In 5G Core (5GC), Network Functions (NFs) play a central role in providing network slicing. Each NF is responsible for some functions in a specific slice for optimized traffic management, resource allotment, and service differentiation.
| Network Function (NF) | Role in Network Slicing |
|---|---|
| AMF (Access and Mobility Management Function | It governs user authentication, mobility, and continuity in sessions across slices. |
| SMF (Session Management Function | Controls and assigns IP addresses and session resources on a per-slice basis. |
| UPF (User Plane Function) | Routes and forwards user traffic in accordance with policies based on slices. |
| NRF (Network Repository Function | It is holding a catalog for available NFs and offering service discovery for a specified slice. |
| NSSF (Network Slice Selection Function | It selects appropriate network slicing based on user/service need. |
| PCF (Policy Control Function | Defines policies for charging, security, and quality of service (QoS) at a slice level. |
| AUSF (Authentication Server Function) | Ensures secure user authentication for each slice. |
| UDM (Unified Data Management) | It is used for holding subscribers and permission for accesses. |
- Slice Registration and Slice Selection
- When a subscriber is logged in, NSSF chooses appropriate slicing based on subscription and service conditions.

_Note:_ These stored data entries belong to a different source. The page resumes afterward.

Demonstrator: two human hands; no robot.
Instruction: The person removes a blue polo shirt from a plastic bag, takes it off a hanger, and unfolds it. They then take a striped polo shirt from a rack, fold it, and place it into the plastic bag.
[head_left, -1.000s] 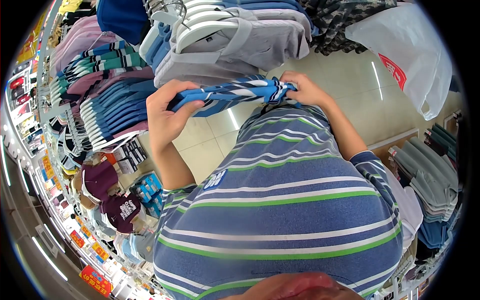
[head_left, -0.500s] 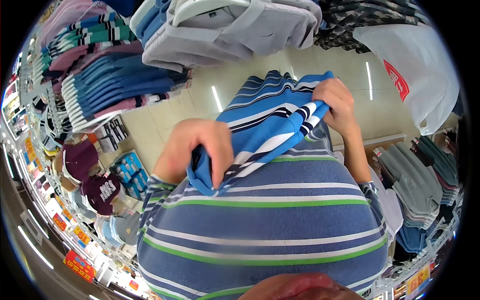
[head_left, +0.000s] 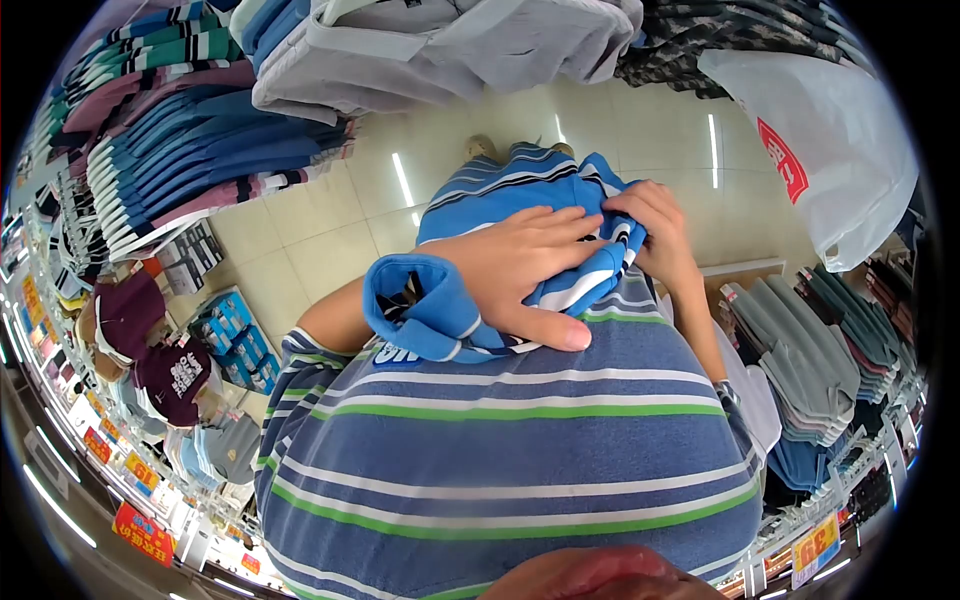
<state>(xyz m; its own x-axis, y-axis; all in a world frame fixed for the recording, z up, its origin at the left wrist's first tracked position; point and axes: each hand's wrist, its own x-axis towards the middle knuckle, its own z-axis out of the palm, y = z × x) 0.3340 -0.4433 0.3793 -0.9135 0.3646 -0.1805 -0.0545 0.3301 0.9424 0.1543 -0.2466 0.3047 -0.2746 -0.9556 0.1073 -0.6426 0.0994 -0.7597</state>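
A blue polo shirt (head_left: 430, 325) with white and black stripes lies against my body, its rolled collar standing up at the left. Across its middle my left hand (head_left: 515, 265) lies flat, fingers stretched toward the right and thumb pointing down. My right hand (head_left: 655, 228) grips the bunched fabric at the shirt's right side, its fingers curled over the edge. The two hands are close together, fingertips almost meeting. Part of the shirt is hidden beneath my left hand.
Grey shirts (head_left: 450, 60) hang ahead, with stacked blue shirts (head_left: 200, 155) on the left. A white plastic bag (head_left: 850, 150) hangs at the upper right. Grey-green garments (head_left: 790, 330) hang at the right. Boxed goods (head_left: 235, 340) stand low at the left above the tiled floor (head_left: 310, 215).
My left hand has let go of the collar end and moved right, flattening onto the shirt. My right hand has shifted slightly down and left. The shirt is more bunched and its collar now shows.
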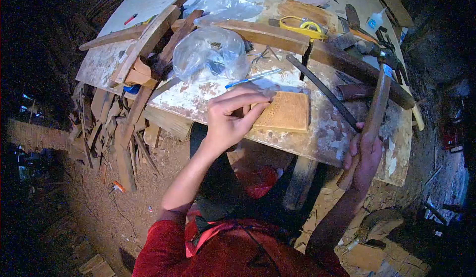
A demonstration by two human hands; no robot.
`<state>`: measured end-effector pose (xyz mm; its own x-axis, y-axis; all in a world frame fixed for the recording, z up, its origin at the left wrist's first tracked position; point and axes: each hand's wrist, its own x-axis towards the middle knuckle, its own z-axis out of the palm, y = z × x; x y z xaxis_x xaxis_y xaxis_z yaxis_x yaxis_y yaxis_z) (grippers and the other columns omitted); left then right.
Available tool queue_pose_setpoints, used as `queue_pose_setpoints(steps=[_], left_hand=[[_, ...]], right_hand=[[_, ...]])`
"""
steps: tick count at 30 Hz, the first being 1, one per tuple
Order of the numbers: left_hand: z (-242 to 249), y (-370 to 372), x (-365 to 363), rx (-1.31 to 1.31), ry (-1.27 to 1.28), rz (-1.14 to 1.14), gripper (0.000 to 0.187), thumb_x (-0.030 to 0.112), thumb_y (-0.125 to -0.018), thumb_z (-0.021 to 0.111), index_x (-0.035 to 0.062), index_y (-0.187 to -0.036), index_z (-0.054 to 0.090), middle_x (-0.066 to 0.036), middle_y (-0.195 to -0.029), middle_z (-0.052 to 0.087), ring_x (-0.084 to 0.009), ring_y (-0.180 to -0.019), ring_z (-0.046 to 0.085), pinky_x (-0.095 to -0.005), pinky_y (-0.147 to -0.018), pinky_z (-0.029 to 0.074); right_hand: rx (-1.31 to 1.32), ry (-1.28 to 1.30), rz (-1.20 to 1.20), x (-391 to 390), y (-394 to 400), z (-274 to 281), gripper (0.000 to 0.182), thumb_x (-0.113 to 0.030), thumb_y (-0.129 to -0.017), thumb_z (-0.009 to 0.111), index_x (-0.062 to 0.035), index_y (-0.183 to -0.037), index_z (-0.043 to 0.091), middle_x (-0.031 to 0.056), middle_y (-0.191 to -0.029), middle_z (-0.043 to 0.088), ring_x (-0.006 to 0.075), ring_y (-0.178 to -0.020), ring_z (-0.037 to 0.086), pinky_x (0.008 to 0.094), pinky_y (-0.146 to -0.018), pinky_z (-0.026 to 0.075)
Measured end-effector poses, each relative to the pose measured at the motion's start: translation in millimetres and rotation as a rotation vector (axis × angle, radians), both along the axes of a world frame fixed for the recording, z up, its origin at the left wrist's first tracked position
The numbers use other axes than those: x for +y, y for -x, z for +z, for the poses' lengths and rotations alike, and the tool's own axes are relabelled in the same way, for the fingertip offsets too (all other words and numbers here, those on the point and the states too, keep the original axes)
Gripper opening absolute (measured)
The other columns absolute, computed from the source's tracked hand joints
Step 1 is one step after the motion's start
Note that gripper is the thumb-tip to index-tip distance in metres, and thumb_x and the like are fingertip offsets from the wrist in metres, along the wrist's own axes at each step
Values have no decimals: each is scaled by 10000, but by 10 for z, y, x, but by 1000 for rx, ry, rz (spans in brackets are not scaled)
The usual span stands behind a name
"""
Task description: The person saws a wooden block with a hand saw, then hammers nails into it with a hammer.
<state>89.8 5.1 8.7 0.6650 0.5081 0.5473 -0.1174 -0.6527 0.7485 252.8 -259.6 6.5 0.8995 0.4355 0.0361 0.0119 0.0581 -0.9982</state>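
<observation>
A small flat wooden block (291, 112) lies near the front edge of the workbench, with rows of tiny dark dots on its left part. Over that dotted part, my left hand (229, 114) has thumb and forefinger pinched together; whatever is between the tips is too small to make out. My right hand (366, 154) is wrapped round the wooden handle of a hammer (381, 98), whose head points away from me at the bench's right side. A dark flat metal bar (322, 91) lies between the block and the hammer.
A blue pen (253, 78) and a clear plastic bag (210, 54) lie behind my left hand. Long wooden pieces (267, 33) cross the worn bench (186, 98). A yellow tape measure (303, 27) and a glue bottle (375, 20) are farther back. Scrap wood (124, 153) leans at the left.
</observation>
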Motion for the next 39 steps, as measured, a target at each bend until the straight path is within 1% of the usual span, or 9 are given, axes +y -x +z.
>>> queue_pose_setpoints(steps=[11,16,20,26,28,30,33,35,39], left_hand=[[-6,-9,27,-10,21,-18,137,-6,-762,749,35,-892,737,-73,-832,702,-99,-562,545,-240,-590,468],[-18,10,40,-14,81,-28,109,30,-773,758,40,-879,737,-56,-858,723,-64,-559,527,-223,-579,450],[-59,16,50,-13,162,-22,210,33,-778,761,61,-983,723,-8,-805,708,-33,-537,473,-213,-520,407],[-61,33,45,3,187,-17,267,44,-765,762,67,-1025,708,9,-785,705,-24,-563,502,-200,-557,435],[-24,39,57,18,177,-24,301,42,-759,760,72,-1052,700,14,-772,702,-24,-560,501,-202,-558,436],[-21,50,63,19,189,-34,334,40,-754,758,76,-1079,692,18,-763,701,-24,-556,498,-203,-558,435],[-34,45,70,1,222,-53,372,33,-748,755,78,-1110,682,20,-757,702,-24,-551,491,-205,-558,434],[-14,49,65,1,233,-57,390,27,-744,754,79,-1123,677,20,-756,703,-24,-547,486,-206,-557,432],[-3,54,72,10,227,-47,410,26,-739,755,77,-1137,672,22,-748,699,-24,-547,482,-207,-561,430]], right_hand=[[6,-52,13,-10,25,21,398,-343,-1002,532,-5,-1211,511,-7,-615,442,78,-383,406,226,-340,326],[-122,-31,-107,-53,144,9,529,-310,-971,588,16,-1357,429,21,-673,495,98,-396,442,236,-355,368],[-176,-213,-116,-70,562,273,708,-228,-912,643,0,-1475,277,60,-804,534,116,-388,443,249,-347,377],[11,-181,-52,-38,871,626,747,-229,-861,667,-8,-1466,288,44,-731,499,88,-382,398,216,-315,327],[142,-96,-16,-179,860,606,776,-348,-801,742,3,-1395,388,63,-1002,550,131,-688,505,238,-571,444],[193,-26,8,-205,898,578,801,-433,-768,779,7,-1350,449,66,-1099,581,139,-802,550,243,-666,486],[169,46,39,-85,1101,563,773,-456,-769,768,5,-1311,467,51,-893,554,100,-603,476,222,-500,401],[185,94,83,76,1199,711,701,-402,-787,750,4,-1275,452,41,-637,484,77,-357,357,209,-303,295],[249,205,164,121,1261,845,681,-418,-792,742,30,-1240,491,56,-652,518,75,-358,369,212,-300,287]])
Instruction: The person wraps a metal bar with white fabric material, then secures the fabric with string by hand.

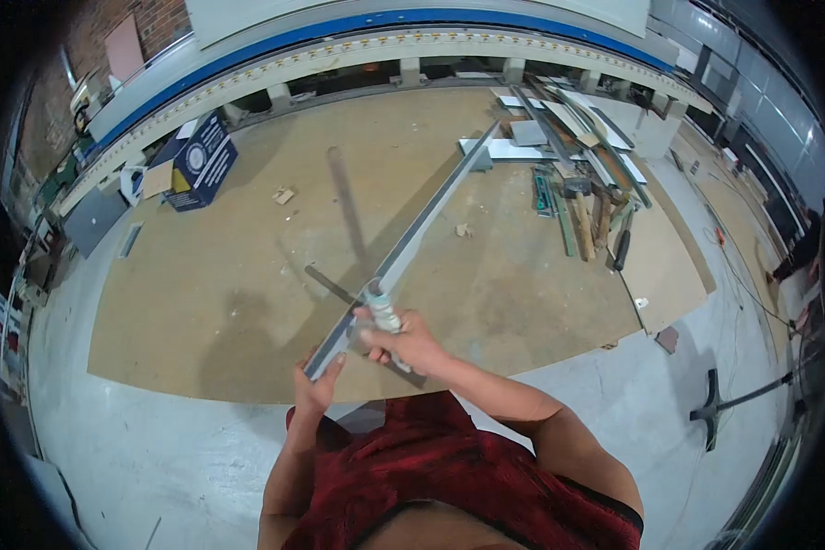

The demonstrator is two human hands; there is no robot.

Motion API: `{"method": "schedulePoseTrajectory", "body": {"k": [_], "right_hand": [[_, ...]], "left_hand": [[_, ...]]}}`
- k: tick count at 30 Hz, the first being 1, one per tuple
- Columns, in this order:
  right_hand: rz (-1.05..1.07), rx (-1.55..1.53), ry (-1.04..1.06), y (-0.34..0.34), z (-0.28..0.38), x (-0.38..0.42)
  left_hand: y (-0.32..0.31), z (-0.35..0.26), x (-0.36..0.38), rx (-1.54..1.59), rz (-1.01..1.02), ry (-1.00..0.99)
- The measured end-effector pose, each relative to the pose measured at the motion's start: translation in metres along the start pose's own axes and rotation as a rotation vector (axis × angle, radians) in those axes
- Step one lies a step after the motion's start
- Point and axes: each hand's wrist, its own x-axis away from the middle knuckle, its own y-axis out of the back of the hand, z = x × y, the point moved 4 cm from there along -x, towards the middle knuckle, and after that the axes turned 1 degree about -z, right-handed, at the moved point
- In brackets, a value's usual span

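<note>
A long, narrow grey metal strip [420, 226] runs slantwise from near my body toward the back right. My left hand [315, 387] is closed around its near end, with the thumb along the edge. Against the strip, a little farther up, my right hand [412, 345] grips a pale, roughly cylindrical tool [382, 310]; I cannot tell its exact kind. A thin dark bar [330, 283] shows beyond the strip beside this tool. The strip's far end overlaps a white piece at the back.
Brown board [247, 238] covers the floor ahead. A blue box [202, 165] stands back left. Metal strips [587, 128], hammers [582, 206] and other tools lie back right. A large machine [412, 41] spans the back; a black stand leg [709, 410] stands right.
</note>
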Motion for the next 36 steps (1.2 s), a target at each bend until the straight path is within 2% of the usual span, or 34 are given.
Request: {"method": "schedulePoseTrajectory", "body": {"k": [1,4,6,9,12,15,18,21,24,28,31,34,36], "right_hand": [[-0.002,-0.002,0.003,0.001,0.005,0.000],[-0.058,0.181,-0.036,0.032,0.006,-0.009],[-0.091,0.436,-0.102,0.057,0.009,-0.014],[-0.127,0.644,0.088,0.058,0.023,-0.005],[-0.054,0.656,0.013,0.043,0.029,0.005],[0.064,0.451,-0.097,0.040,0.017,0.001],[0.063,0.219,-0.163,0.036,0.010,0.000],[-0.032,0.125,-0.196,0.047,0.005,0.002],[-0.131,0.076,-0.138,0.084,-0.013,-0.004],[-0.373,0.090,-0.167,0.121,-0.015,0.006],[-0.469,0.019,-0.177,0.150,-0.028,0.011],[-0.543,-0.020,-0.198,0.172,-0.043,0.020],[-0.565,-0.029,-0.218,0.180,-0.050,0.024]], "left_hand": [[0.010,0.004,0.002,0.101,-0.007,0.093],[0.043,0.018,0.004,0.077,-0.044,0.123],[0.060,0.038,0.008,0.103,-0.140,0.181],[0.071,0.041,0.008,0.225,-0.092,0.282],[0.069,0.055,0.012,0.256,-0.111,0.265],[0.069,0.059,0.011,0.254,-0.070,0.263],[0.073,0.056,0.012,0.241,-0.102,0.276],[0.072,0.065,0.011,0.233,-0.132,0.303],[0.072,0.067,0.011,0.242,-0.120,0.305],[0.073,0.081,0.012,0.280,-0.116,0.329],[0.076,0.072,0.007,0.320,-0.163,0.273],[0.081,0.071,-0.007,0.504,-0.062,0.285],[0.085,0.101,-0.018,0.639,-0.054,0.271]]}}
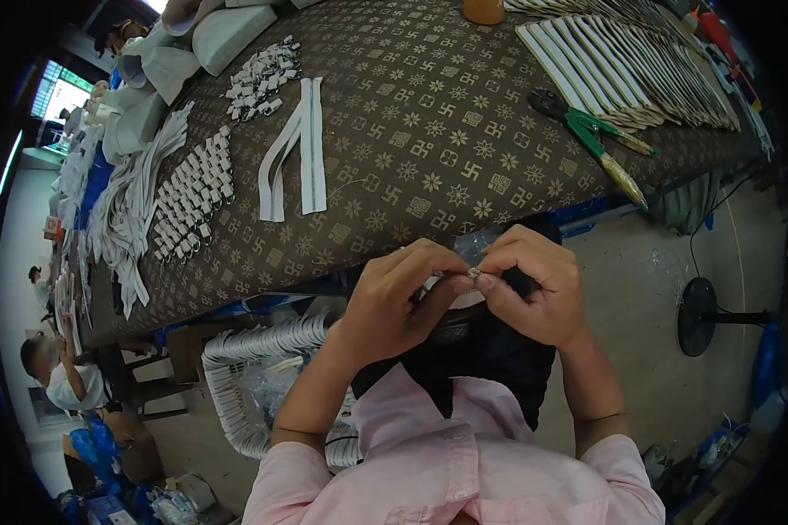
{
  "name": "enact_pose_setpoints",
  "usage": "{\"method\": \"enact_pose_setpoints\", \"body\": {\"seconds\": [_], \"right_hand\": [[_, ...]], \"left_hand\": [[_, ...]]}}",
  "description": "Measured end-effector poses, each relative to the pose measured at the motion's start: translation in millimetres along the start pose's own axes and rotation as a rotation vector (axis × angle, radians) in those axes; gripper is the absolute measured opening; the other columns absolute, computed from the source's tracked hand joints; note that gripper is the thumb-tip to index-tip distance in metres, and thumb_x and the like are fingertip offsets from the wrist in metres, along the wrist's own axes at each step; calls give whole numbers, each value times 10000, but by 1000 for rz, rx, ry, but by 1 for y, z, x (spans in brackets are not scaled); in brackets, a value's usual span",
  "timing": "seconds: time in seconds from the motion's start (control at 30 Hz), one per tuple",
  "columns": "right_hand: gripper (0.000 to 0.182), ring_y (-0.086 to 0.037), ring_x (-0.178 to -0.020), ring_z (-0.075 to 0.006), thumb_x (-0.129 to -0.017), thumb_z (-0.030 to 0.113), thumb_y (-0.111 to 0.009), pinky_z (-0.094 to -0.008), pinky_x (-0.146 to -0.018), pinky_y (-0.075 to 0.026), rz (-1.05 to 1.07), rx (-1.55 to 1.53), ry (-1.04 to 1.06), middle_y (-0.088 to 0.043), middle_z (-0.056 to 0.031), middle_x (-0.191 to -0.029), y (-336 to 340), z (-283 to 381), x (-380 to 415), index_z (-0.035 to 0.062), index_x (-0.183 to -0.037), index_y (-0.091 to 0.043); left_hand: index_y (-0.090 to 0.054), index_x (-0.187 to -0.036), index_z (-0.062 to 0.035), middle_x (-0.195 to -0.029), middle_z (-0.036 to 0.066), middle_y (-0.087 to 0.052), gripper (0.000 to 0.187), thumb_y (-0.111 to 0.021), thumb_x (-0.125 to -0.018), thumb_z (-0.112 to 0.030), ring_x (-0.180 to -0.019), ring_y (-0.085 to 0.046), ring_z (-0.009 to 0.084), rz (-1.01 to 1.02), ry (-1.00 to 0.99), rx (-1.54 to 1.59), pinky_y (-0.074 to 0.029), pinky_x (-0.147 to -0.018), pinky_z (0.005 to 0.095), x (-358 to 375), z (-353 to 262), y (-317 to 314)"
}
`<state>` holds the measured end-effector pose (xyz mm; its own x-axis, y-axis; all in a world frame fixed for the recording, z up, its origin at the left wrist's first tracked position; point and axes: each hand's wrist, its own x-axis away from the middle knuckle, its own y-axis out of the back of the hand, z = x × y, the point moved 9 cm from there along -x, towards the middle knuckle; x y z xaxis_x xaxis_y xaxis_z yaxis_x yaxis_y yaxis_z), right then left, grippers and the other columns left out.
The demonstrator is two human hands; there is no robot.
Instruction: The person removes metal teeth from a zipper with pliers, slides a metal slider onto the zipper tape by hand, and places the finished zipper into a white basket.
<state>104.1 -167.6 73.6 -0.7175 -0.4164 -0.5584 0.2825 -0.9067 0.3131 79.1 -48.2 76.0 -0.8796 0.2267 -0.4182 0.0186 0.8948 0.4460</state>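
My left hand (405,296) and my right hand (536,282) meet in front of my lap, just past the table's near edge. Thumb and forefinger of each are pinched together on a small pale piece (474,274), mostly covered by the fingertips; its kind cannot be made out. On the patterned brown tablecloth (420,140) ahead lies a white zipper (312,144), its two tapes spread apart at the lower end. Farther right rest green-handled pliers (591,140) with worn yellowish grip ends.
Rows of small white tabs with metal loops (194,197) and a loose heap of similar tabs (263,77) lie left. White strips (587,66) are stacked at the right back. A white-wrapped basket frame (228,385) stands below; a black round-based stand (697,315) is on the floor. Another person (74,381) sits far left.
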Motion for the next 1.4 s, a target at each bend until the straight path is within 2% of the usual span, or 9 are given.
{"method": "enact_pose_setpoints", "body": {"seconds": [0.17, 0.27, 0.33, 0.43, 0.53, 0.63, 1.07, 1.13, 1.4], "right_hand": [[109, -576, -604, -209, -672, -8, -663, -284, -525, -445, -15, 42, 17, -572, -92, -696, -2, 2, -2, 14, -737, -579], [104, -569, -607, -202, -677, -5, -658, -283, -531, -441, -19, 49, 46, -566, -90, -697, -3, 7, -2, 13, -736, -574], [100, -564, -608, -195, -682, -1, -653, -281, -537, -439, -25, 42, 48, -564, -87, -700, -1, 7, -1, 13, -737, -571], [85, -552, -610, -180, -692, 3, -637, -273, -554, -432, 32, -161, -142, -561, -82, -703, -4, -11, 1, 9, -741, -567], [68, -546, -617, -172, -703, -1, -619, -269, -566, -427, 46, -322, -309, -562, -81, -711, -7, -25, 7, 8, -737, -560], [65, -546, -621, -180, -705, -5, -613, -271, -561, -429, -20, -127, -136, -560, -86, -716, -3, -11, 3, 6, -737, -557], [75, -553, -615, -215, -708, -11, -610, -290, -540, -438, -117, -20, -35, -563, -107, -724, 5, -3, 4, 5, -752, -551], [80, -558, -619, -224, -709, -11, -609, -296, -541, -442, -96, 26, -24, -566, -110, -730, 6, -5, 5, 5, -763, -552], [99, -582, -653, -243, -792, 72, -642, -306, -541, -467, 66, 17, 44, -573, -117, -789, -4, -9, 8, 4, -833, -583]], "left_hand": [[-570, -808, 0, -724, 70, -579, 110, -661, -765, -44, -647, -555, 133, 21, 77, 29, -435, -586, 248, 1, 9, 0], [-565, -838, 7, -724, 76, -586, 91, -625, -815, -58, -637, -565, 130, 96, 143, 177, -431, -548, 244, 3, 17, -7], [-563, -830, 11, -695, 44, -577, 106, -611, -841, -83, -642, -525, 55, 60, 301, 449, -421, -556, 215, 8, 31, -12], [-568, -828, 8, -679, 20, -572, 105, -608, -848, -88, -644, -500, 26, 80, 363, 512, -414, -559, 198, 9, 37, -16], [-588, -837, 11, -692, 20, -598, 119, -614, -848, -105, -654, -519, 27, 93, 362, 338, -423, -571, 189, 7, 33, -11], [-610, -834, 14, -703, 16, -621, 138, -623, -847, -123, -666, -537, 27, 86, 498, 296, -436, -589, 183, 9, 36, -10], [-641, -861, 9, -722, 23, -626, 120, -644, -828, -107, -654, -565, 69, -200, 452, 586, -453, -596, 203, 11, 45, -14], [-629, -866, 7, -702, 38, -613, 107, -659, -798, -70, -612, -568, 88, -4, 220, 173, -440, -562, 218, 5, 29, -12], [-622, -837, 5, -695, 65, -613, 70, -647, -791, -41, -591, -571, 113, 91, 207, -15, -434, -539, 226, 8, 24, -22]]}}
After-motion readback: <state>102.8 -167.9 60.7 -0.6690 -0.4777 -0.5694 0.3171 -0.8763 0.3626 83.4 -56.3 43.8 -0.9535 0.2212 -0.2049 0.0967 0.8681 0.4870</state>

- AMF maintains mobility and access control in selected slice.
- Traffic Routing and Resource Allocation
-
UPF forwards traffic based on policies and rules related to slices.
-
SMF assigns session parameters based on the slice’s QoS requirements.
- Security and Authentication - AUSF and UDM authenticate a user in a slice and secure information.
- Dynamic Policy Enforcing - PCF applies policies such as band limits, priorities, and security policies at a slice level.
The project implements a 5G Standalone (SA) Core Network with Network Slicing using Open5GS. It consists of multiple logical and physical components orchestrated via Docker to provide flexibility, scalability, and resilience.
Figure 2.1: 5G Network Architecture
The 5G Core Slicing architecture is implemented to facilitate multiple virtual networks, also known as network slices, over common 5G infrastructure. The network operator is free to allocate resources as a function of varying application as well as service requirements. The architecture is primarily made up of User Equipment (UE), which is smartphone, IoT sensors, industrial machines; gNB (Next-Generation Node B), which is 5G base station that links UEs with core network; as well as 5G Core Network (5GC) functions that are responsible for connections, authentications, as well as data plane. The functions included in the core network are AMF (Access as well as Mobility Management Function), which is responsible for registration, mobility, as well as session management; SMF (Session Management Function), which is responsible for session policies as well as allocating a network path with suitable user traffic; as well as UPF (User Plane Function), which sends data plane into suitable Data Network (DN).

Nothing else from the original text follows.